■ WORK ITEM
Repeat the whole of the data, keeping every detail the same.

■ GIVEN MATERIAL
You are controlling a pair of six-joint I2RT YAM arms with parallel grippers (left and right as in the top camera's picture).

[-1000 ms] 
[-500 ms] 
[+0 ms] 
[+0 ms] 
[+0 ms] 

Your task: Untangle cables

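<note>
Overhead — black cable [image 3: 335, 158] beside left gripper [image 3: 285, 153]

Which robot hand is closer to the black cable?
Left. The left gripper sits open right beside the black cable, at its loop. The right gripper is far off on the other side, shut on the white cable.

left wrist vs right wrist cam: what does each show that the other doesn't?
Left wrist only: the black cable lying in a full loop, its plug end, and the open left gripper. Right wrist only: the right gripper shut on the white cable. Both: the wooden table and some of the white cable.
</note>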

■ PROBLEM SOLUTION
You are controlling a pair of six-joint I2RT YAM arms with parallel grippers (left and right as in the top camera's picture).

[-1000 ms] 
[-500 ms] 
[+0 ms] 
[+0 ms] 
[+0 ms] 

Your task: Untangle cables

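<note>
Overhead — black cable [image 3: 335, 158] beside left gripper [image 3: 285, 153]

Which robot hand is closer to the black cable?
Left. The left gripper sits open right beside the black cable, at its loop. The right gripper is far off on the other side, shut on the white cable.

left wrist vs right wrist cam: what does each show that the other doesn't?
Left wrist only: the black cable lying in a full loop, its plug end, and the open left gripper. Right wrist only: the right gripper shut on the white cable. Both: the wooden table and some of the white cable.
</note>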

No more is needed for this exercise.